* _PROBLEM REQUIREMENTS_
Set down the entries below exactly, leaving out all images.

* _DATASET ENTRIES_
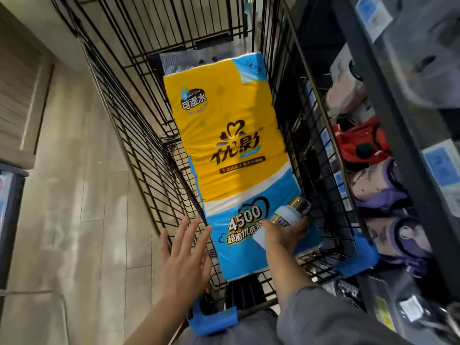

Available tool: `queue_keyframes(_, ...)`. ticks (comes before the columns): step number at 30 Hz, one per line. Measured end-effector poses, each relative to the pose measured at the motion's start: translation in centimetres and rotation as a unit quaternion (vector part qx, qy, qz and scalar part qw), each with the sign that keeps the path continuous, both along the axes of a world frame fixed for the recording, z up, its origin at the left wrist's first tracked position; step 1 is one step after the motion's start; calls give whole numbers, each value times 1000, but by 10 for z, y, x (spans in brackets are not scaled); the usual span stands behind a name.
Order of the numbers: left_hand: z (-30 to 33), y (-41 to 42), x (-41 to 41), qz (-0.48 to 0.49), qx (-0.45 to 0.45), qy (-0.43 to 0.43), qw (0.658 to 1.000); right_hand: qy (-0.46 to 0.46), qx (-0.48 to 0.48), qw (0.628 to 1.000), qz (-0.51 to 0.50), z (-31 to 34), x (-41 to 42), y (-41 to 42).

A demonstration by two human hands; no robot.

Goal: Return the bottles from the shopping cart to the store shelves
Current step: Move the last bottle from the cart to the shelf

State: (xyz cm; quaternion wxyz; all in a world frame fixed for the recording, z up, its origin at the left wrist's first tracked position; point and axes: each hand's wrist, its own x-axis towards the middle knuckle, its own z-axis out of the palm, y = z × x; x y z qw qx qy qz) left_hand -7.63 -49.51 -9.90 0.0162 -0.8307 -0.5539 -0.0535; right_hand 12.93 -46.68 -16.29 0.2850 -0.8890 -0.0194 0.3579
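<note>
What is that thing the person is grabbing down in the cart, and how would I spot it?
Look into the black wire shopping cart, where a big yellow and blue paper pack fills the basket. At the pack's near right corner, the right hand grips a bottle. It is the only small shiny metallic cylinder there, with a white band around it.

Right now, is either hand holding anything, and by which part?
The right hand grips a metallic bottle around its white-labelled middle, inside the cart. The left hand is spread open, holding nothing.
</note>
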Motion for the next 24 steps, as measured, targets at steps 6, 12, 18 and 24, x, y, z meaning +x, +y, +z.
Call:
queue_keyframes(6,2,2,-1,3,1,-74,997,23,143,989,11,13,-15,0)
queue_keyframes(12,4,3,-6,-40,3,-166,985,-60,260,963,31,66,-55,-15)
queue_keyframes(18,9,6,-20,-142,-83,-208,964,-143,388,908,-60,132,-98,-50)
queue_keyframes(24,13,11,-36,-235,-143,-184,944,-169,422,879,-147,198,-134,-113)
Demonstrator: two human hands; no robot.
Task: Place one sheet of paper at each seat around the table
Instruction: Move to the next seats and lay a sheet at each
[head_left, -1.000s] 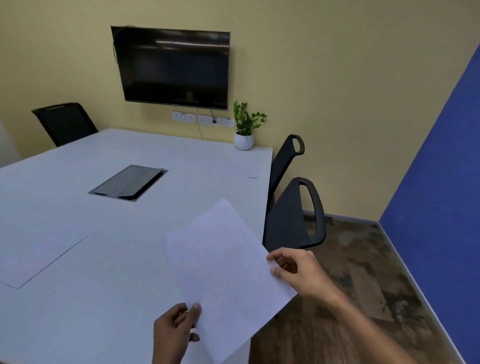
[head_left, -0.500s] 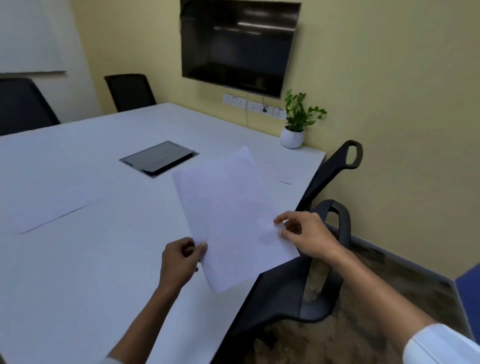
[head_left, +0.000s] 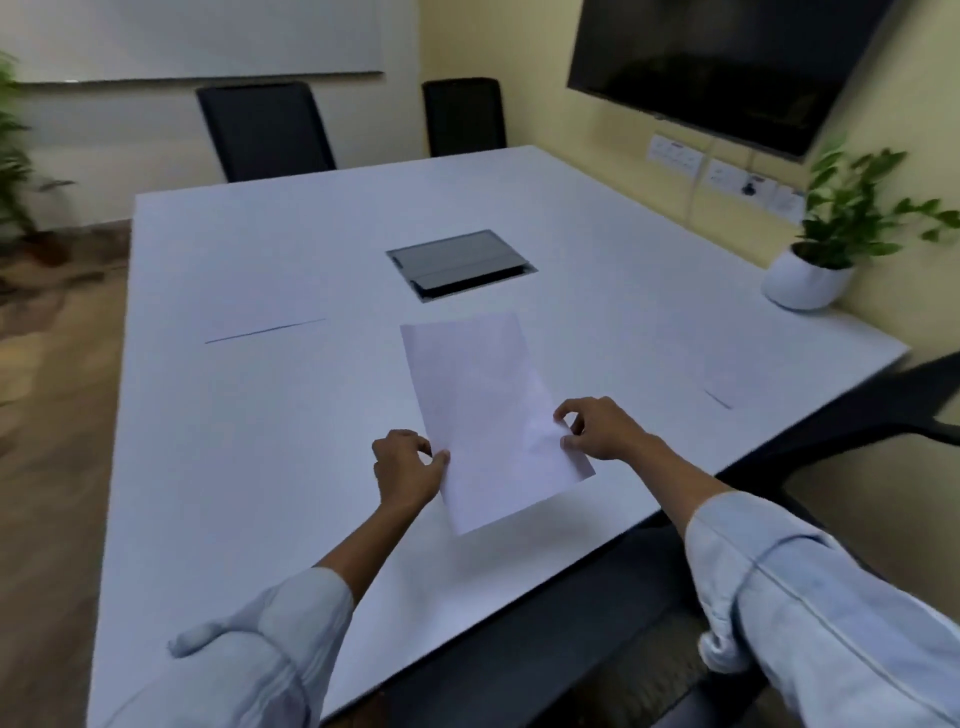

* _TASK RESULT_
Available tool: `queue_keyframes(_, ...)`. ticks (comes before the columns): step number at 30 Hz, one per line. Measured end-effector poses, each relative to the pose measured at the motion's start: translation in centimetres and rotation as a unit quaternion (vector part qx, qy, qz and scalar part qw), each with the sign that keeps the path continuous, both along the axes of a world frame fixed for the recording, z up, its origin at the left wrist's first tracked position; step 1 is one step after the motion's start; calls give whole numbers, each value times 1000, but by 10 for z, y, x (spans in brackets are not scaled); the usual span stands behind a name.
Order of the numbers: left_hand: z (-30 to 33), y (-41 to 42), x (-41 to 41), qz (-0.48 to 0.49), qx (-0.45 to 0.45), qy (-0.43 to 0.43), qw (0.658 to 1.000); right_hand: qy (-0.46 to 0.46), qx (-0.48 to 0.48), qw (0.628 to 1.000), qz (-0.51 to 0.50), z (-31 to 34), x (-41 to 42), y (-41 to 42).

A demonstration by two human hands; no robot.

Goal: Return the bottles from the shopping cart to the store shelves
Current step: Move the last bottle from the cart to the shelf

State: (xyz cm; quaternion wxyz; all in a world frame fixed for the recording, z up, its origin at the left wrist's first tracked position; point and axes: each hand's wrist, its own x-axis towards the middle knuckle, its own z-axis out of the palm, y = z × x; x y z qw qx qy qz) left_hand -7.63 -49.51 -9.90 0.0162 -0.8307 -0.5539 -0.0535; right_hand 12.93 -46.68 -16.29 0.2850 -0.8890 -0.0194 0.3579
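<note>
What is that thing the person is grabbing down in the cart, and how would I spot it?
Look into the black wire shopping cart, where a big yellow and blue paper pack fills the basket. At the pack's near right corner, the right hand grips a bottle. It is the only small shiny metallic cylinder there, with a white band around it.

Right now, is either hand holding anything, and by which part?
The right hand grips a metallic bottle around its white-labelled middle, inside the cart. The left hand is spread open, holding nothing.
</note>
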Motion for the next 24 steps, as measured, targets at steps 6, 12, 18 and 24, x, y, z meaning +x, +y, +z.
Call:
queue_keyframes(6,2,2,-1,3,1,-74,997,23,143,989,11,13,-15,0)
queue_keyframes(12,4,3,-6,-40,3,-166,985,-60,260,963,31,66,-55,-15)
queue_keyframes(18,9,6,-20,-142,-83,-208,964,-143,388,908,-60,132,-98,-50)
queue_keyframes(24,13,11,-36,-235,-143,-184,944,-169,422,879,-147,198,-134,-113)
Demonstrator: two human hands; no robot.
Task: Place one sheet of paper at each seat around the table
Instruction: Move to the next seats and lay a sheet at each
[head_left, -1.000s] 
[head_left, -0.500s] 
[head_left, +0.000s] 

There is nothing else to the answer.